I picked her up, and she wrapped her legs around my middle, my erection pressing into her. She rocked against me, and I smacked her ass. “Behave.”

She tucked her face into my neck, whispering, “I’m so into you, Callum. It scares me.”

I ran a hand down her spine, squeezing her in a hug. “I know the feeling. I’ll take care of you, okay?”

I’d rather die than disappoint her. That feeling only intensified the more we were together. This all-encompassing emotion wasn’t normal. Instead of being scared through, I embraced it. This woman was mine. She belonged with me, and I was made to take care of her. I just had to be intentional about showing her. I set her on the bed, kneeling between her thighs so we were face-to-face.
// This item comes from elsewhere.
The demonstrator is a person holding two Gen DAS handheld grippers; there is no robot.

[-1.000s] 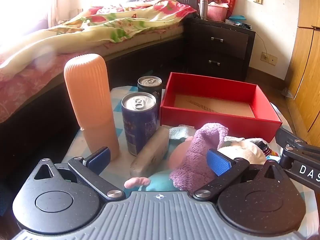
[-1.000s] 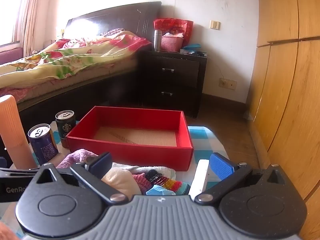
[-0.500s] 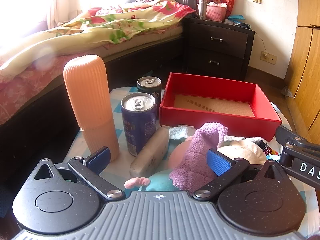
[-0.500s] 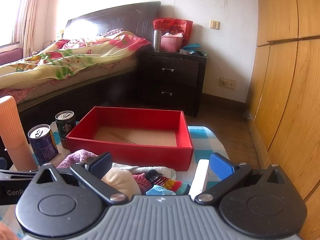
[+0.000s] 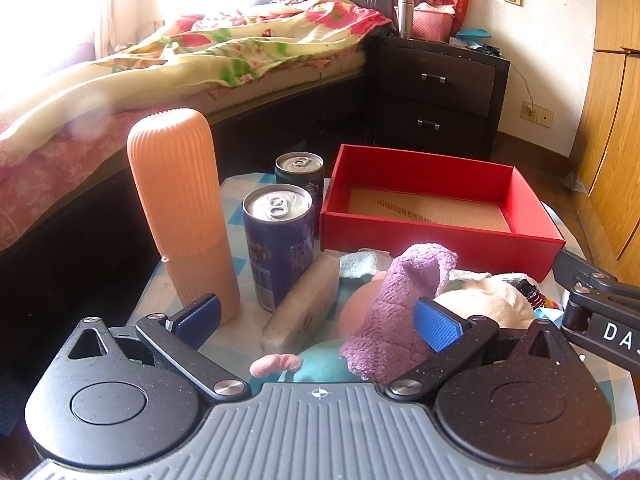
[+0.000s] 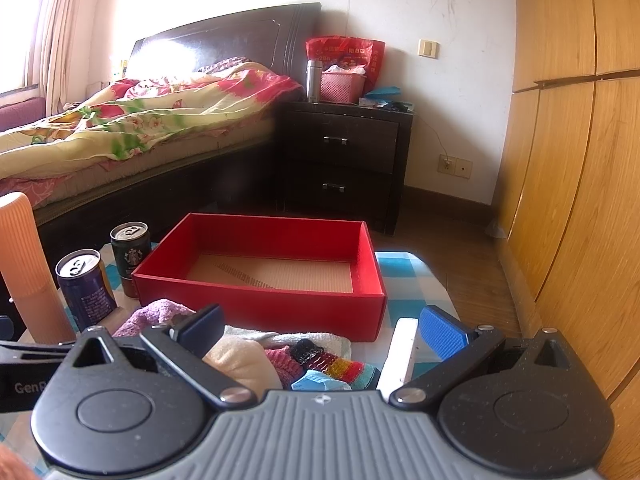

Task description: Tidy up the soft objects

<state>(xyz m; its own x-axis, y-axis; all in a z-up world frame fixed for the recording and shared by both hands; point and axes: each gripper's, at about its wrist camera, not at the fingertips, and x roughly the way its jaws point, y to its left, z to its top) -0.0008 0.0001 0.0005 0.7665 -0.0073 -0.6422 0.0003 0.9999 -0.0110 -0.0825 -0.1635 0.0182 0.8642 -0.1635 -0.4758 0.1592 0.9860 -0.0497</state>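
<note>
A: Claws?
B: Left gripper (image 5: 318, 318) spread wide, grasping nothing; right gripper (image 6: 322, 330) likewise.
A: Soft stuff?
B: Purple towel (image 5: 394, 312), cream plush (image 5: 486, 304), striped sock (image 6: 340, 366) piled at the table's near edge, against the red box (image 6: 260, 300), which has nothing inside.

Strong daylight pours in from the left, blowing out the window (image 5: 48, 12) and perhaps part of the headboard (image 6: 180, 48). Fisheye bends the wardrobe (image 6: 580, 160); focus stays sharp throughout.
</note>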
“You liked when I did this earlier.” I pinched her nipple. “Does this feel good?”

“Yes. I have small boobs but?—”

“They are fucking perfect.” I leaned forward and traced the outline of her nipple with my tongue. Divine. I moaned as I sucked the tip into my mouth, my cock pounding with need as I cupped her other breast. “Jesus, Ivy. I’m obsessed with them.”

“Even if they’re small?”

“They fit in my mouth just right, don’t they?” I sucked the other one and popped my lips against her pebbled nipple. She bucked under me and released the same sexy groan. “I don’t care what anyone told you before. You’re with me now, yeah? I’ll tell you every day that they’re perfect.”
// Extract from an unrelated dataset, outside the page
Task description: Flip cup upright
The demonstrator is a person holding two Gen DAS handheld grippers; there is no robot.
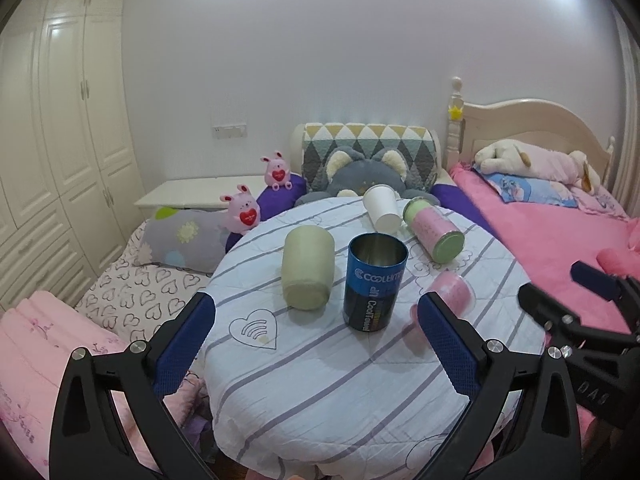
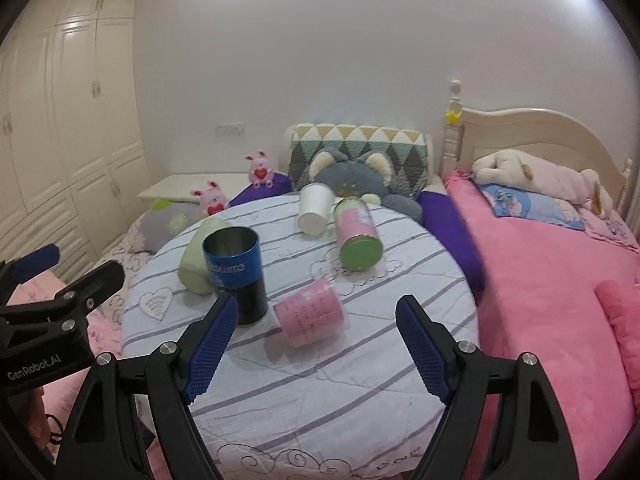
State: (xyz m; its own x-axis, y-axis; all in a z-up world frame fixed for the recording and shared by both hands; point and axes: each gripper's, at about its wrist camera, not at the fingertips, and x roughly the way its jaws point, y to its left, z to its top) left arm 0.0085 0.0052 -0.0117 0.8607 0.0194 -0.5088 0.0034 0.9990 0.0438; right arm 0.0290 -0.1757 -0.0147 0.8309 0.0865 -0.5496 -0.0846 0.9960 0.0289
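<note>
A blue metal cup [image 1: 375, 282] [image 2: 236, 274] stands upright, mouth up, on the round table [image 1: 320, 380] [image 2: 320, 392]. A pale green cup [image 1: 307, 273] [image 2: 199, 258] lies on its side left of it. A pink cup [image 2: 310, 313] [image 1: 451, 292] lies on its side to the right. A white paper cup [image 1: 382, 208] [image 2: 315, 208] and a pink-and-green tumbler [image 1: 434, 232] [image 2: 358, 238] lie at the far side. My left gripper [image 1: 316, 340] is open and empty before the blue cup. My right gripper [image 2: 316, 340] is open and empty, just in front of the pink cup.
The table has a white striped cloth. A pink bed [image 2: 552, 280] lies to the right, with plush toys [image 1: 536, 162] by its headboard. Pillows and pink bunny toys [image 1: 242, 214] sit behind and left of the table. A white wardrobe [image 1: 60, 140] fills the left wall.
</note>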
“Callum” Her eyes watered, and I kissed up her chest and to her lips. She moaned against my mouth as I slid my tongue into her, tasting her like I’d dreamed about all day. This was right. Her and me. Celebrating a good game.

The last three years, I could never scratch the itch after a game. Nothing felt good or settled. But this? Kissing Ivy and playing with her tits? Fucking perfect. “I’m gonna make you feel so good. That’s my reward.? Can I do that?”

She nodded and my heart fucking soared. I’d spend every second showing her what this meant to me.